Stocks in Europe were mixed in early trade on Tuesday after a down day Monday, Asia was mainly weaker and the US returns to the fray after the holiday. China stocks were down even as the People’s Bank of China cut its benchmark rate by 10 basis points, coming after last week’s cuts to short and medium-term rates. HSBC joins Goldman and others in slashing China GDP forecasts – reopening not going as planned. Australian shares rose as minutes from the RBA pointed to a potential pause in hikes. The FTSE 100 rose slightly as it dances around the 7,600 area, whilst the DAX in Frankfurt slipped below 16,100 after last week’s record high. With the US shut on Monday it was a little tired yesterday so back to it today. Crude oil is steady with spot WTI at $71.50 and gold doesn’t seem to go anywhere at the $1,950 area.
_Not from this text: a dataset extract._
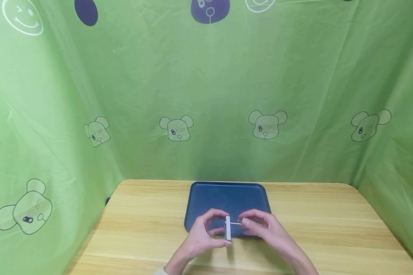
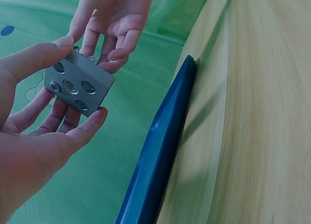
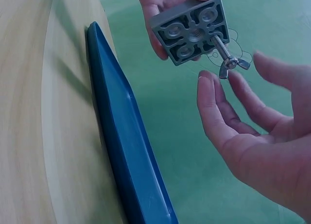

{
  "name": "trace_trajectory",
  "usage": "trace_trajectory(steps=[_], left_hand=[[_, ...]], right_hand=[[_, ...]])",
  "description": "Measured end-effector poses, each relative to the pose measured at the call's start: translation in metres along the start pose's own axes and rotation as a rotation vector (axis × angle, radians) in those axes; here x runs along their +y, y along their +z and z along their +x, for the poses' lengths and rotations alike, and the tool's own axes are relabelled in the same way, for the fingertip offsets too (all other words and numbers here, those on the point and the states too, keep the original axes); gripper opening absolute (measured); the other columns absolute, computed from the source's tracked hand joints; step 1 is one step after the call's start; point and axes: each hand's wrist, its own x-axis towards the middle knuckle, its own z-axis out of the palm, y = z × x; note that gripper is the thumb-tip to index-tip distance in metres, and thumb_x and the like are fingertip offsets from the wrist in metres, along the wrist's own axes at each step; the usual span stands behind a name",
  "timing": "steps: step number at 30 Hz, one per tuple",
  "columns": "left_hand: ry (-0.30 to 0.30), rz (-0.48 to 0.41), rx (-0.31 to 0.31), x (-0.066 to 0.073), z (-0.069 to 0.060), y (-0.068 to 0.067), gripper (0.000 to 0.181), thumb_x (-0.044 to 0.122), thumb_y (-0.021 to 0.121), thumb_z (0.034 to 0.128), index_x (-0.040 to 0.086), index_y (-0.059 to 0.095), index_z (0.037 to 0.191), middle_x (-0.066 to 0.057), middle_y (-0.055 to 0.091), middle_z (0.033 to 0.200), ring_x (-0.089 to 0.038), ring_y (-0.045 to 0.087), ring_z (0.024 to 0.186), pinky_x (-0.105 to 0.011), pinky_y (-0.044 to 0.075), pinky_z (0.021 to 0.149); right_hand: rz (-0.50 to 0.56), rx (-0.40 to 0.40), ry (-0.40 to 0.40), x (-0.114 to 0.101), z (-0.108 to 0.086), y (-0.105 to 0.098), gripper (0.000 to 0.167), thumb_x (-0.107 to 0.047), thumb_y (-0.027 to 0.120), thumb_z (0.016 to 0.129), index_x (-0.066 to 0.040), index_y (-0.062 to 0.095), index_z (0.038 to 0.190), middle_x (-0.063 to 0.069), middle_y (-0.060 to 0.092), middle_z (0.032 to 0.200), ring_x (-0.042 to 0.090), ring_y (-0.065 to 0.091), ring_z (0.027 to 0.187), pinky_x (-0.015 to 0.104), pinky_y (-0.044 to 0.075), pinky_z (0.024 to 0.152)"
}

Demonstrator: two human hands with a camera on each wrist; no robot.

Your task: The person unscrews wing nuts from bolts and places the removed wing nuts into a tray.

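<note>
My left hand [image 1: 203,233] grips a grey square block [image 2: 80,83] by its edges, thumb on one side and fingers on the other. Several round holes run through the block, and its ribbed side shows in the right wrist view. From one corner hole a threaded bolt [image 3: 221,47] sticks out towards the right hand. A wing nut [image 3: 232,64] sits at the bolt's outer end. Around it curve the loose fingers of my right hand [image 3: 262,122], with a gap between thumb and nut. Whether a fingertip touches the nut, I cannot tell.
Behind and below the hands a dark blue tray [image 1: 227,194] lies on the light wooden table [image 1: 151,214]. Green curtains [image 1: 220,84] with bear-face prints hang around the table's back and sides.
</note>
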Motion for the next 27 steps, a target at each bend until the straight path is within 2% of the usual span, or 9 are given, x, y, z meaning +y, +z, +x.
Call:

BoE and the Interest Rates Scenario

The Bank of England is getting all the attention this week with 2yr gilt yields popping above 5% for new 15-year highs, veering towards 5.1% today. Inflation remains way too sticky and the Bank carries some of the blame for not pushing back hard enough at the start. Key question this week would be whether it leans into the market pricing 6% terminal rate or pushes back against that narrative. So the question is more about the guidance they provide and the tone – the BoE has been loath to sound very hawkish at any stage of the hiking cycle and may continue to think inflation is going to come down due to lagged effects of hikes already carried out. After hiking in May, the Bank seemed comfortable with the asymmetry of the situation – inflation quick to go up, but slow to cool. Does it stick to this view?

UK Still Battling Inflation

UK CPI inflation for May is the big one ahead of the Bank of England meeting and another hot reading seems likely. Headline CPI dropped to 8.7% in April, from 10.1% the month before, but core inflation jumped to 6.8% from 6.2%, fuelling expectations the BoE will need to keep raising rates. Strong wage data last week further cemented the view in the markets that the MPC will do hike several more times, whilst the Bank has admitted its forecasting is not up to scratch. Core is likely to remain steady at 6.8%. Some good news on inflation today – relatively speaking – with grocery inflation at its slowest this year at a meager 16.5%. Labour is out with its green agenda, which will end oil and gas exploration in the North Sea and foist wind farms on every bit of corner of our country. Just to point out that China has produced more CO2 in eight years than the UK has in 220yrs. The whole nutty green agenda aside, I’m absolutely certain that a Labour government will lead to higher stickier inflation, higher gilt yields and more stagnation.

Data Watch: US Housing and German Producer Price Inflation

Not a hell of a lot of data today – US housing starts and building permits. German producer price inflation declined to just 1%, its lowest since January 2021….will Europe see consumer inflation normalise this year? Is the UK going to be the main outlier…?


US Dollar Stabilizes and the Outlook for Gold

The US dollar has stabilised in the last couple of sessions with short-dated Treasury yields firming. Sterling’s rally has paused around $1.28. Chair Powell speaks tomorrow.


Gold – ready to break...are bulls exhausted? 100-day line looks key, very narrow and ever-tighter range...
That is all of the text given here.